On my board, this does not look as balanced as it does in the picture.  This is an important point.  Sometimes, simply putting a frame around your work or cropping it can help to give it substance and depth.  See this recent blog here by Diane Perrin-Hock.  After looking at the photo, which is a crop of my collage, I opened it in Photoshop Elements (I am not going to go into detail about HOW I did it, only WHAT I did - How is an whole other blog) and decided that the sky needed a bit more room, because I felt there should be splashes of foam up higher.
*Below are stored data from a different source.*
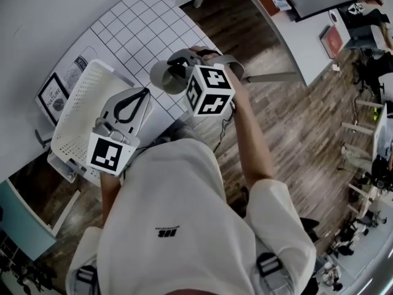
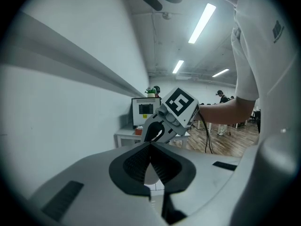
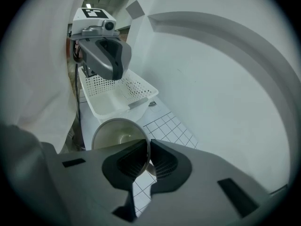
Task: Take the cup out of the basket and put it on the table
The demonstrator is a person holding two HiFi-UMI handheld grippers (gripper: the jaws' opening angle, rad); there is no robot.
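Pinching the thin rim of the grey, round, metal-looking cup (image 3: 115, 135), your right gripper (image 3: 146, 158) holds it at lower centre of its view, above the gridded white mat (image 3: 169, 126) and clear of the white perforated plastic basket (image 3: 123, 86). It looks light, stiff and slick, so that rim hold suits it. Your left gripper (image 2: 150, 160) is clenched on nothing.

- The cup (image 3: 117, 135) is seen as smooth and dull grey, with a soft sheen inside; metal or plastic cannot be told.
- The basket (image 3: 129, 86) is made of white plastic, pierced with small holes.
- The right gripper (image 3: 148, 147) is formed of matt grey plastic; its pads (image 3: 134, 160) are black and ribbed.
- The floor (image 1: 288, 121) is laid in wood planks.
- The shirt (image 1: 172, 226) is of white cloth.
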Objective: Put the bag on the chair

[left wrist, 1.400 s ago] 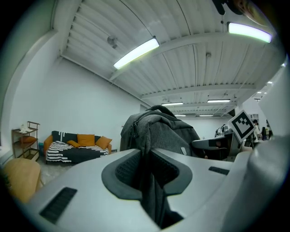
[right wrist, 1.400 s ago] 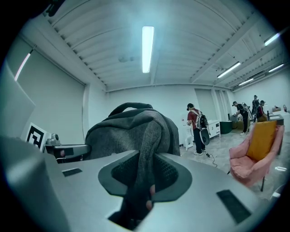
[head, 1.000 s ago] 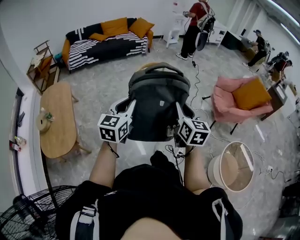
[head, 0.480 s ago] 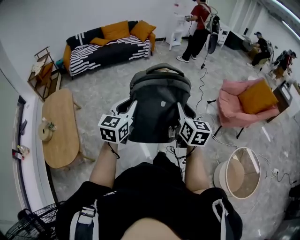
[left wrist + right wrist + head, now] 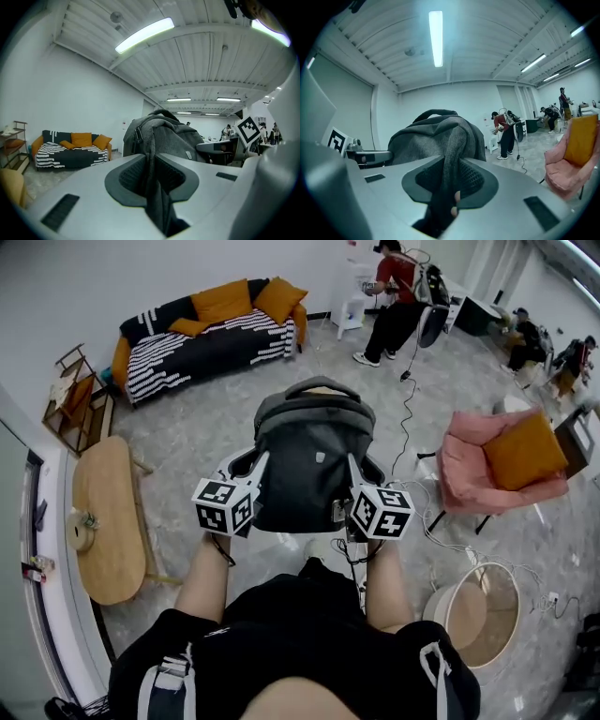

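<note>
Fingers (image 5: 126, 176) of the left gripper (image 5: 255, 465) and right gripper (image 5: 356, 468) pinch the dark grey fabric backpack (image 5: 309, 460) mid-air, well apart from the pink padded armchair (image 5: 461, 474). Such skinny fabric pinches could slip and dump it.

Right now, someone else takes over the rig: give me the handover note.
Left claw: shut on a strap of the bag.
Right claw: shut on the bag's other side.
Bag: grey backpack, held up in front of the person, between both claws.
Chair: pink, ahead to the right, orange cushion on it.
Done: bag lifted.
Left: carry to chair, set down, open both claws.
</note>
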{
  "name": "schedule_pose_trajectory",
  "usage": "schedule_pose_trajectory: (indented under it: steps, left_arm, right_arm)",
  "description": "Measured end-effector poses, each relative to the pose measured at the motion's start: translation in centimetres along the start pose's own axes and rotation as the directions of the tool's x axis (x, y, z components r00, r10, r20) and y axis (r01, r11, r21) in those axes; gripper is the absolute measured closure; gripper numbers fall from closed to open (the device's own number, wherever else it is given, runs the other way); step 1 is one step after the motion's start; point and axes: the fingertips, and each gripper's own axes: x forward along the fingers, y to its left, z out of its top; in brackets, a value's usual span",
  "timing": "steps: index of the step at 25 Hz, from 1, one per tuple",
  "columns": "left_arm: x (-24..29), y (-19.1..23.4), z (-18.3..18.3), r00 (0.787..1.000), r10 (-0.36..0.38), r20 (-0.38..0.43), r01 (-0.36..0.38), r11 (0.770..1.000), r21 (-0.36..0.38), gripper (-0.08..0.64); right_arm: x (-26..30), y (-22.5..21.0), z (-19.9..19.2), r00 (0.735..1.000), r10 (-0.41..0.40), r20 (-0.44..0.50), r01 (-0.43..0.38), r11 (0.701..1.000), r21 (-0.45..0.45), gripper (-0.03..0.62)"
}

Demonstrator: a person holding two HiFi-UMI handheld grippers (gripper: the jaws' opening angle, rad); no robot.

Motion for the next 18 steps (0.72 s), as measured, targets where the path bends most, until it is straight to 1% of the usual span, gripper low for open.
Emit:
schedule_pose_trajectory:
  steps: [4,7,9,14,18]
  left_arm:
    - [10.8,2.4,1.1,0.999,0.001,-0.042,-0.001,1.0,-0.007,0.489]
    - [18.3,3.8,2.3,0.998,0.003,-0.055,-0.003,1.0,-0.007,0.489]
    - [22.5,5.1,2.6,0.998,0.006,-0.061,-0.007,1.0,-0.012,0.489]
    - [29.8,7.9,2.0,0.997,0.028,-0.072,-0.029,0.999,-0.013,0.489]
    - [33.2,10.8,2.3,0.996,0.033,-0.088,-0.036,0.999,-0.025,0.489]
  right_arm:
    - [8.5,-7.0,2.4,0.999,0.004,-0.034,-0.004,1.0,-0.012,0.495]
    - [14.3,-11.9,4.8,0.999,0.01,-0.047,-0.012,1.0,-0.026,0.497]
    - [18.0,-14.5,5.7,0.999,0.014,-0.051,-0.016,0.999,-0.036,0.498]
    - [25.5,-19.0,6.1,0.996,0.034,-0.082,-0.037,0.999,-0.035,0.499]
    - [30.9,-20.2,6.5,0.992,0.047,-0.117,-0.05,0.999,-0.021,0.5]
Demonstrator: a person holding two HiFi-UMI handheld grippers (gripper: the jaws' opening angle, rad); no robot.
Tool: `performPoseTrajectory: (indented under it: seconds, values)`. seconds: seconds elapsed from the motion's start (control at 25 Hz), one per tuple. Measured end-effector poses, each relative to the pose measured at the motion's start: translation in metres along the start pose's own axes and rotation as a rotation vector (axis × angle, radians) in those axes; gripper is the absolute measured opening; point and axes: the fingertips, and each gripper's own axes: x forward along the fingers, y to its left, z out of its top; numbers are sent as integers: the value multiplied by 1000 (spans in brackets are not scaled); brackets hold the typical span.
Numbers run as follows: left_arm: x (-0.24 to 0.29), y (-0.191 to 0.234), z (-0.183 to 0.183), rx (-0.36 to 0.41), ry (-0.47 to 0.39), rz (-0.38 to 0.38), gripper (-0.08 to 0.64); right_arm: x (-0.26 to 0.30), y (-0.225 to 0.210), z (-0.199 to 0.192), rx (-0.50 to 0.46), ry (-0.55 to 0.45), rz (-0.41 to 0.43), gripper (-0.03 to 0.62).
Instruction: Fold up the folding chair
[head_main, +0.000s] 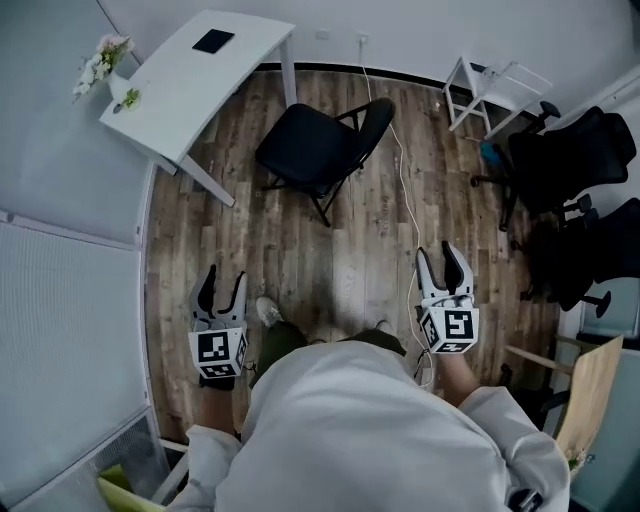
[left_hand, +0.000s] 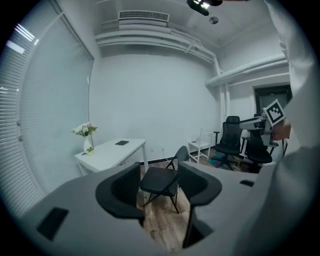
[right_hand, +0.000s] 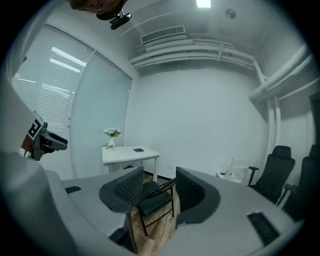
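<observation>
The folding chair (head_main: 318, 150) stands unfolded on the wooden floor (head_main: 300, 260), seat down, near the white bench (head_main: 190, 90). The bench carries a flower vase (head_main: 110, 70) and a flat dark item (head_main: 213, 41). The left claw (head_main: 223, 283) and right claw (head_main: 440, 262) are well apart from the chair, both pointing toward it. Each claw is spread, with nothing between its jaws. A white cable (head_main: 405, 190) lies on the floor right of the chair.
</observation>
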Motion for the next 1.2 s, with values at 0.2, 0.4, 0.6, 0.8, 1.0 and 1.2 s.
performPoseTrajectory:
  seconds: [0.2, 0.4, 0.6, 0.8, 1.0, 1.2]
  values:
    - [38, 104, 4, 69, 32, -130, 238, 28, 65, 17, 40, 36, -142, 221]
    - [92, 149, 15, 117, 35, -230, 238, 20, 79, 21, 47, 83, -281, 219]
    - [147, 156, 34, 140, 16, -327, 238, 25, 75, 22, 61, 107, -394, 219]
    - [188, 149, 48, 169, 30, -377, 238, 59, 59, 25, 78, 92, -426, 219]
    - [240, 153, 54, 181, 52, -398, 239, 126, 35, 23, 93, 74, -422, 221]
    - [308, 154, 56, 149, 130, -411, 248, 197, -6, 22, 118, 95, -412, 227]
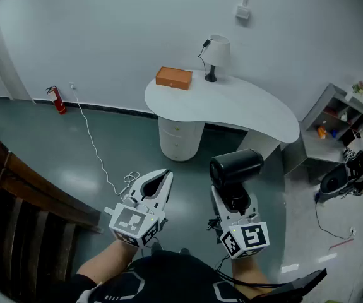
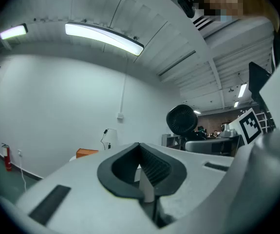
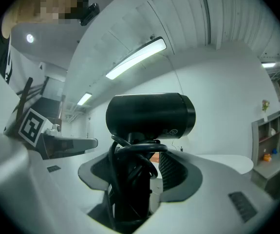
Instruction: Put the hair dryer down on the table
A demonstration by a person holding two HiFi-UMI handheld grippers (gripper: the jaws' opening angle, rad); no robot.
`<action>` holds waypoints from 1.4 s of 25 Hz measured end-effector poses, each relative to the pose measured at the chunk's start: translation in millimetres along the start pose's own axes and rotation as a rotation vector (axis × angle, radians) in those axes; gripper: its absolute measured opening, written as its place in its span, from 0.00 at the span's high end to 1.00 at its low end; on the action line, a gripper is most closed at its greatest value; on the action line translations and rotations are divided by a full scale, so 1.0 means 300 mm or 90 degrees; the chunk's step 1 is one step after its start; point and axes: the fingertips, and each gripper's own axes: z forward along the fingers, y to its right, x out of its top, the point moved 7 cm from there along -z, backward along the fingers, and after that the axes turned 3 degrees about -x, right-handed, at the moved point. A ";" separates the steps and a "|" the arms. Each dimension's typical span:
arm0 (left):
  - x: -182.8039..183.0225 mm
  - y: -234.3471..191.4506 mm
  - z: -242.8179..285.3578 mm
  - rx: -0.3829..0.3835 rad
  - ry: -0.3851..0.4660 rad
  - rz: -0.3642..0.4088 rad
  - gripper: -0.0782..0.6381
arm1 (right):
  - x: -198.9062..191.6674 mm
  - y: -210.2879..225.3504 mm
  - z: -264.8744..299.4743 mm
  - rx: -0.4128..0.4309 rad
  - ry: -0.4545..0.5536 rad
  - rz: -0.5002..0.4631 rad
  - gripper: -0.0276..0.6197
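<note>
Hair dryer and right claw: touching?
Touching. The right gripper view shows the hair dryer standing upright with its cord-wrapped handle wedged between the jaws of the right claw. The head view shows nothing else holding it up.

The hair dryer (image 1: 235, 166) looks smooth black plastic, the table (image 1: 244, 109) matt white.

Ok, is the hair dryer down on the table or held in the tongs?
Held. The right tongs clamp the hair dryer by its cord-wrapped handle, barrel on top; the white table stands well ahead.
</note>
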 end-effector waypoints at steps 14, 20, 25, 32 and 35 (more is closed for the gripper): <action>0.020 -0.063 -0.036 0.018 0.021 0.004 0.88 | 0.014 -0.059 0.057 0.004 0.001 -0.012 0.55; 0.015 -0.067 -0.031 0.010 0.017 0.003 0.88 | 0.021 -0.063 0.068 0.001 0.005 -0.024 0.55; 0.013 -0.080 -0.042 0.005 0.016 0.001 0.88 | 0.023 -0.075 0.077 0.002 0.015 -0.001 0.55; 0.018 -0.089 -0.051 -0.014 0.017 0.002 0.88 | 0.032 -0.091 0.092 -0.011 0.019 0.001 0.55; 0.015 -0.099 -0.057 -0.027 0.019 0.002 0.88 | 0.032 -0.106 0.098 -0.017 0.019 0.002 0.55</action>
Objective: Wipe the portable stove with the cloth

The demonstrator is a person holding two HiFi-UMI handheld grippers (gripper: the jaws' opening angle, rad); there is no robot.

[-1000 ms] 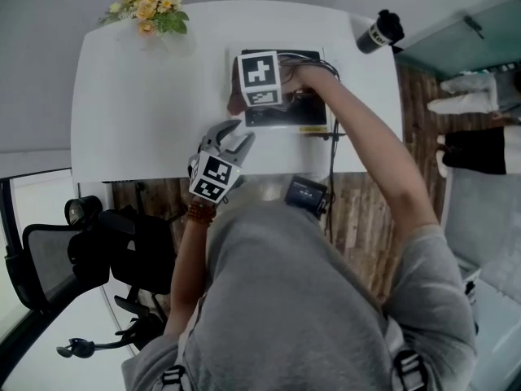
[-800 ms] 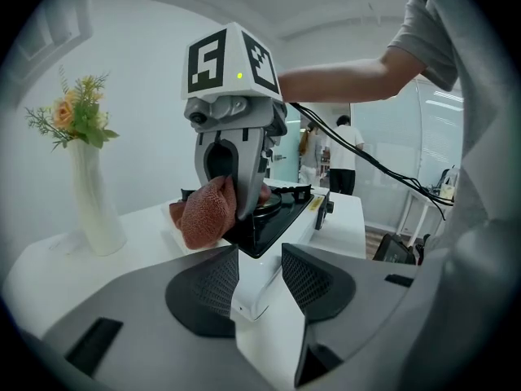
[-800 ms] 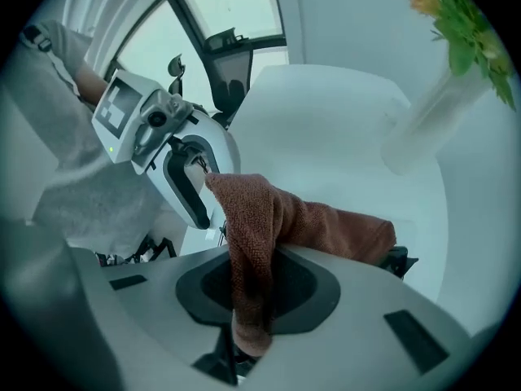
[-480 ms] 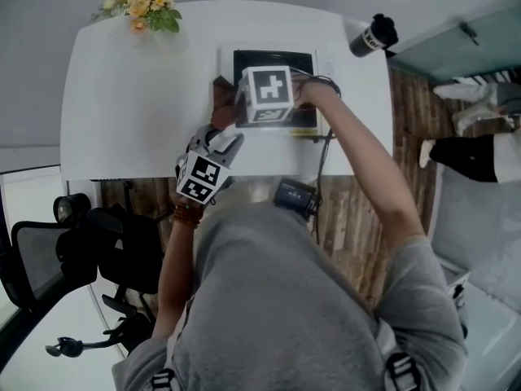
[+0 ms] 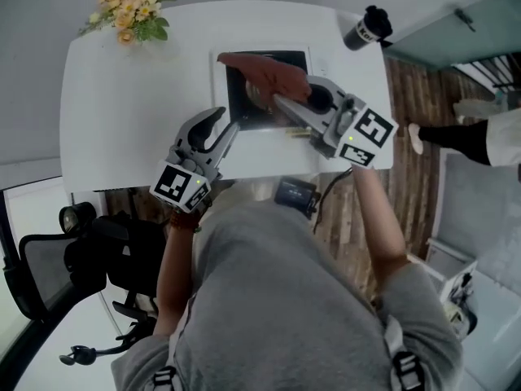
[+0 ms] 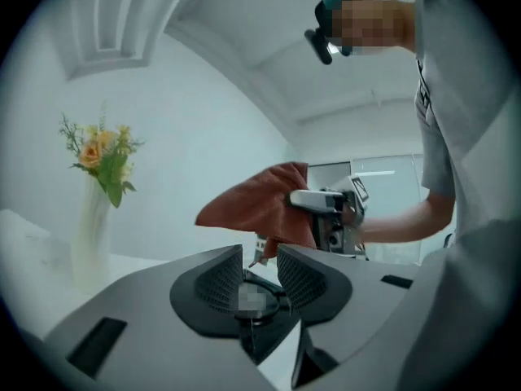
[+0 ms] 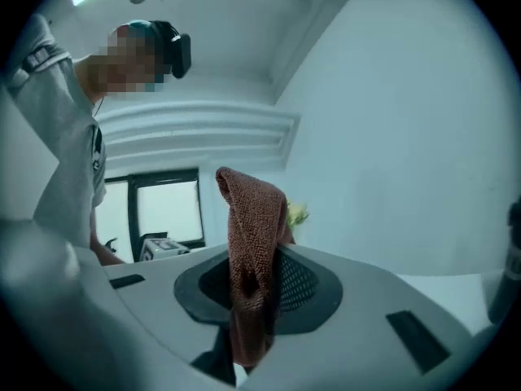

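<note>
The black portable stove (image 5: 248,104) sits on the white table (image 5: 130,112), far of centre. A rust-brown cloth (image 5: 269,73) hangs in the air above it, and my right gripper (image 5: 281,96) is shut on it. In the right gripper view the cloth (image 7: 252,243) stands pinched between the jaws of that gripper (image 7: 256,287). My left gripper (image 5: 221,123) hovers at the stove's near-left side; its jaws have just been closing and hold nothing. In the left gripper view, that gripper (image 6: 260,271) points level at the cloth (image 6: 260,202) and the right gripper (image 6: 326,206).
A vase of yellow flowers (image 5: 122,15) stands at the table's far left corner, and a black bottle (image 5: 366,27) at the far right. An office chair (image 5: 57,259) is at the near left. Another person's legs (image 5: 472,129) show at the right edge.
The right gripper has lifted the cloth off the stove and swung round, so its marker cube now lies to the right. The left gripper has risen and its jaws stand narrower.
</note>
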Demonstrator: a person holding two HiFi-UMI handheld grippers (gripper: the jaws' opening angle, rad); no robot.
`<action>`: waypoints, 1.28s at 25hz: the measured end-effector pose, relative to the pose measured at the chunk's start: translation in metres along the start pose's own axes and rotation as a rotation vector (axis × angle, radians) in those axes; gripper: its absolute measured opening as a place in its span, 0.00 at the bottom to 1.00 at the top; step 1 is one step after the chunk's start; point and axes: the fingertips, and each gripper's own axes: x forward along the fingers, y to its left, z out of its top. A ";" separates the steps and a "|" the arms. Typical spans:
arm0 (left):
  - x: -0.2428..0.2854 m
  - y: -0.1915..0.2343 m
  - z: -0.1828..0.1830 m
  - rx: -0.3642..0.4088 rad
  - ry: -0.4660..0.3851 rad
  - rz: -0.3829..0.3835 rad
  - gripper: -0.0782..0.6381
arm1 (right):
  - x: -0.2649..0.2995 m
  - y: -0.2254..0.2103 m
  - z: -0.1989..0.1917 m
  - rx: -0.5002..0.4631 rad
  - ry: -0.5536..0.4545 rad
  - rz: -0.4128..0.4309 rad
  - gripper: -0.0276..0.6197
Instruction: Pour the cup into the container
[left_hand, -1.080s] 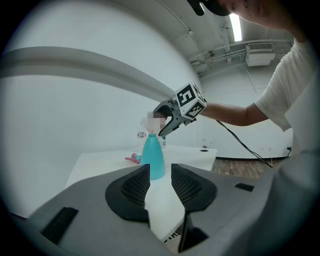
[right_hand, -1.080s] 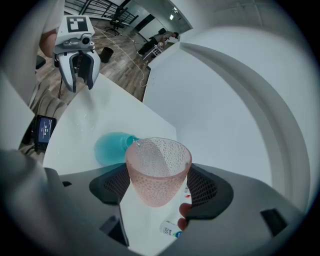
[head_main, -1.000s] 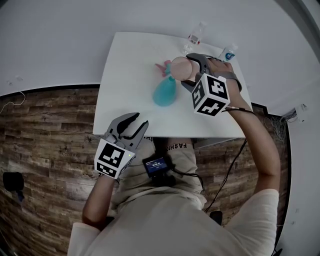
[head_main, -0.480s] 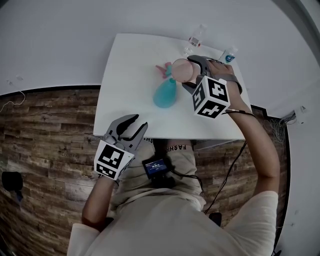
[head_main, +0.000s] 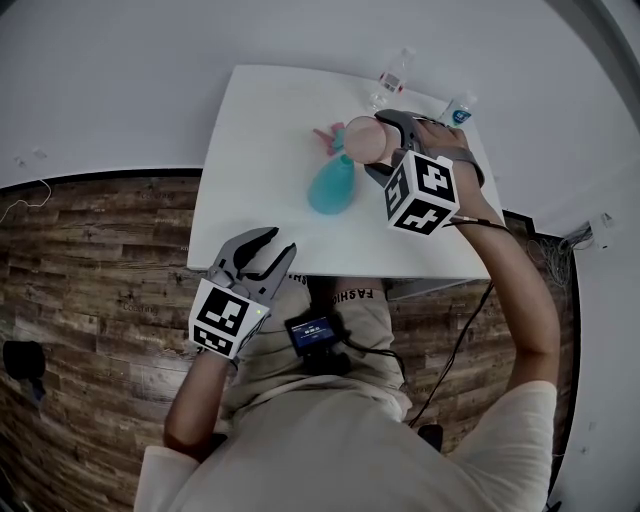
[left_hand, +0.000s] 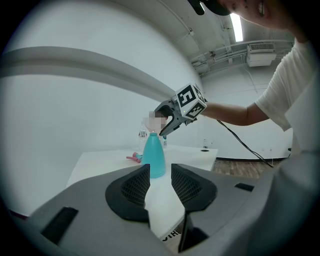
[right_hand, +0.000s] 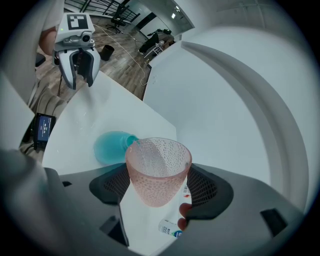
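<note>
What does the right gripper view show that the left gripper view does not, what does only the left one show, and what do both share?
Only the right gripper view: the pink dimpled cup clamped in the right gripper, its rim near the container's neck. Only the left gripper view: a pink object lying on the table, and the marker cube on the right gripper. Both: the teal container on the white table.

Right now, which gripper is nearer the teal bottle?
Right. The right gripper holds the pink cup tipped at the teal bottle's mouth; the left gripper hangs open at the table's near edge, well short of the bottle.
</note>
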 end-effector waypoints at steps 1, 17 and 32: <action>0.000 0.000 0.000 0.002 0.001 0.000 0.31 | 0.000 0.000 0.000 -0.002 0.000 0.001 0.60; 0.002 0.002 0.006 0.008 -0.008 -0.003 0.31 | 0.000 0.000 0.001 -0.020 0.010 0.000 0.60; 0.007 -0.007 0.007 0.013 -0.022 -0.016 0.31 | -0.005 -0.001 0.001 -0.042 0.014 -0.016 0.60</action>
Below, I have extended the sky.
 Also, this collage does not have the metal filings on it yet, so there is another layer above the waves, which you will see as I make up a simplified colour map of my piece in the steps below.
Here is a simple line drawing, made by tracing over the photo above, then saving the tracing as a new picture.  As you can see, I am not particularly precise when drawing on the computer, but IT DOES NOT MATTER - it is just some lines dividing the different areas of the picture.
 Here are the first two layers, the black and brown of the rocks (obviously, the black is below the brown, like a shadow, but still, no need for real accuracy).
 Next the dark and medium blues of the deeper water, both in the background and a little in the foreground.
 Pale blue in the foreground water and the white foam (slightly grey so you can see it)
The final layer (also white) is where I intend to put the swarf to imitate froth.
But there is still something missing.
Here I have added a few highlights to the rocks, as it is a sunny day.
Now, I have a basic diagram of where I want things to go in my piece, so I can take all the fabric off and cut and manipulate it to make the textures I want, and when I put it back, it will probably look a lot closer to the final piece than my original simple collage.
Obviously, the colours I have used in the diagram are only a guide and are more values than actual colours.  They are areas where I might put several different pieces of fabric in the appropriate colour/value range.

So this was a different way to design.  This way is more hands on and about playing with fabric to get the effects you want - in a general way, which can then be refined later.

Don't forget to play with fabric - It's the best way to understand how it can go together.